**What the task asks**
Copy out again, unchanged, the listing below from the line that has "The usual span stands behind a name" through the line that has "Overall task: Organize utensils".

◇ ◇ ◇

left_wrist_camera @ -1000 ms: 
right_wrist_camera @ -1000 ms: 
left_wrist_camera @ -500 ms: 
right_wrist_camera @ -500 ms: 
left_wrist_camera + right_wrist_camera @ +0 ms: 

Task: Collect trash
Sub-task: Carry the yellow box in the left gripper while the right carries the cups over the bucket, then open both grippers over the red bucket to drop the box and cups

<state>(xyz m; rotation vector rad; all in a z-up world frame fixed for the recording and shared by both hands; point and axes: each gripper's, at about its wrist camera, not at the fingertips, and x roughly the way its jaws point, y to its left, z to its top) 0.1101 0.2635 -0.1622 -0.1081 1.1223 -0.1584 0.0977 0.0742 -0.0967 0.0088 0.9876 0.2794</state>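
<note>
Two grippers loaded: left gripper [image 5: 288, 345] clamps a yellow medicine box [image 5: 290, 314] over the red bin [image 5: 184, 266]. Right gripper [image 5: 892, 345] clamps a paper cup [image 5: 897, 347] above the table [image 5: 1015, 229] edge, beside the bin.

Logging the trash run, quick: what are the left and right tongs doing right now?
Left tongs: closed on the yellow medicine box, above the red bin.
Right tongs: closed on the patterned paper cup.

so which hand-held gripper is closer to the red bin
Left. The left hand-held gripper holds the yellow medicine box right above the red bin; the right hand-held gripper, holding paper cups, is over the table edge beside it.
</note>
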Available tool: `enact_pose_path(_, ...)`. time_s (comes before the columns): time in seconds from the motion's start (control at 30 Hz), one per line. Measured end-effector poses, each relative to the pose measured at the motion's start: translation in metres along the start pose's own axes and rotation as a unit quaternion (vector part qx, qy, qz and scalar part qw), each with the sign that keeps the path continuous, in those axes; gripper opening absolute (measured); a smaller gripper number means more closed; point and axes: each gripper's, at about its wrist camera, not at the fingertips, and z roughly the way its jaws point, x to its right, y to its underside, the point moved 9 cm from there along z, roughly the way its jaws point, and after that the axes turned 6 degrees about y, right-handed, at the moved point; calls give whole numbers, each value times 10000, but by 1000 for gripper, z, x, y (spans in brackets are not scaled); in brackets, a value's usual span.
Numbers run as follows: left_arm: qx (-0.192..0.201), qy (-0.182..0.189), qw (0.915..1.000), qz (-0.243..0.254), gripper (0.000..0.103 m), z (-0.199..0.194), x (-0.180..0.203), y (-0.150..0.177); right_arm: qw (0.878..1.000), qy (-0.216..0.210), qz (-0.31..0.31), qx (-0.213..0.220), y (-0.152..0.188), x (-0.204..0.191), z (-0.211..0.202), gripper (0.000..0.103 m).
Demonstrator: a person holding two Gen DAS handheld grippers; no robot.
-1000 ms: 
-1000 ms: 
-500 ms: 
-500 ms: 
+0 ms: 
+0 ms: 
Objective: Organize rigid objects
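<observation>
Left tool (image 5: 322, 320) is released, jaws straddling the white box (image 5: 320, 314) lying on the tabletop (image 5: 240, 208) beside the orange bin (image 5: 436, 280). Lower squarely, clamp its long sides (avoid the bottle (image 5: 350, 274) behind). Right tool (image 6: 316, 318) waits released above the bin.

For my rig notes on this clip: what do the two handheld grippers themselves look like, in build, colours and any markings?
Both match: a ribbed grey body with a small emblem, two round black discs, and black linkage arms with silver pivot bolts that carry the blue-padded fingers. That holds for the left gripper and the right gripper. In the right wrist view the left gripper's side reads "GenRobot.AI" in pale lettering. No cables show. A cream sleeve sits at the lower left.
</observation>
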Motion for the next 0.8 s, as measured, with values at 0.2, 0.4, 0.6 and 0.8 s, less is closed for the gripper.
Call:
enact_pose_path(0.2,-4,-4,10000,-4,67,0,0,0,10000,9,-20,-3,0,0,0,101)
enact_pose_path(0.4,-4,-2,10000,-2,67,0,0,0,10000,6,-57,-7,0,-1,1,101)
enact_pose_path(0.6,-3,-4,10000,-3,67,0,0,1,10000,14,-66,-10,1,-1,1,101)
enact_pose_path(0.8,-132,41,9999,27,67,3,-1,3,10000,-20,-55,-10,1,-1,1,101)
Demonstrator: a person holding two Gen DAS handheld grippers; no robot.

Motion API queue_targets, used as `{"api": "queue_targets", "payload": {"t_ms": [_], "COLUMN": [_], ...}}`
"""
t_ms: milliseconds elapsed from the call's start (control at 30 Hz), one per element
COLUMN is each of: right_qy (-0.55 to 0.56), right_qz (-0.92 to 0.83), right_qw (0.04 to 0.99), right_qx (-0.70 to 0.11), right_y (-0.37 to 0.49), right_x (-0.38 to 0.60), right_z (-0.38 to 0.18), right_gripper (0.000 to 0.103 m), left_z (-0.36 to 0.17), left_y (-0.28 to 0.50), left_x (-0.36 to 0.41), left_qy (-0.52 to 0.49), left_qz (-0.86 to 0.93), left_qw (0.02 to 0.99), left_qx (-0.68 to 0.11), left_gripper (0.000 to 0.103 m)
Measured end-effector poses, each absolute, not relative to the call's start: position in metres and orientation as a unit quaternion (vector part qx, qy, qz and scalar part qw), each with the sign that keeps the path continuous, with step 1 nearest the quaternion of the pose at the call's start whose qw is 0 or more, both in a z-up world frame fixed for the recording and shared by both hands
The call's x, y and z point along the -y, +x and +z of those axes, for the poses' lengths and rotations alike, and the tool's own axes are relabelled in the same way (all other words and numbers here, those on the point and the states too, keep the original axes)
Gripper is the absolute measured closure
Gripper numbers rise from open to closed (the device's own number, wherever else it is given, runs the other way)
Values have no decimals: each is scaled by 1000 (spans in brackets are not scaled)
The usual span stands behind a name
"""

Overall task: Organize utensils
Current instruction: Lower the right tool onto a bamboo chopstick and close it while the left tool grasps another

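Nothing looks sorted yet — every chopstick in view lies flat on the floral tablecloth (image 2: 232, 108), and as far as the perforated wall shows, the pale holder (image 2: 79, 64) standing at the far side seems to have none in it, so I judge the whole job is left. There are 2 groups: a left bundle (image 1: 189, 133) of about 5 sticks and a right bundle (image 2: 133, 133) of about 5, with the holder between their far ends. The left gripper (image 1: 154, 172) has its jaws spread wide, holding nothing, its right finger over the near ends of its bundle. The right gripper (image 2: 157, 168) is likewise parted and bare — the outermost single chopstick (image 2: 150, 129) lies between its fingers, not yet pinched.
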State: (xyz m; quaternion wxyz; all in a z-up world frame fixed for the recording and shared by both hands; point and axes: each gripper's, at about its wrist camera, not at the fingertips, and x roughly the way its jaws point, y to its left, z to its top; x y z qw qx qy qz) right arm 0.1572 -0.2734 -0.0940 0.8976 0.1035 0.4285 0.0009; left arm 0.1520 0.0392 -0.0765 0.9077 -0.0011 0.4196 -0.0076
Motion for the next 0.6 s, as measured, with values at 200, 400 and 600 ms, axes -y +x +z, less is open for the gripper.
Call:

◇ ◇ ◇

**Solved exercise**
The usual span stands behind a name
"""

Overall task: Organize utensils

The output is done.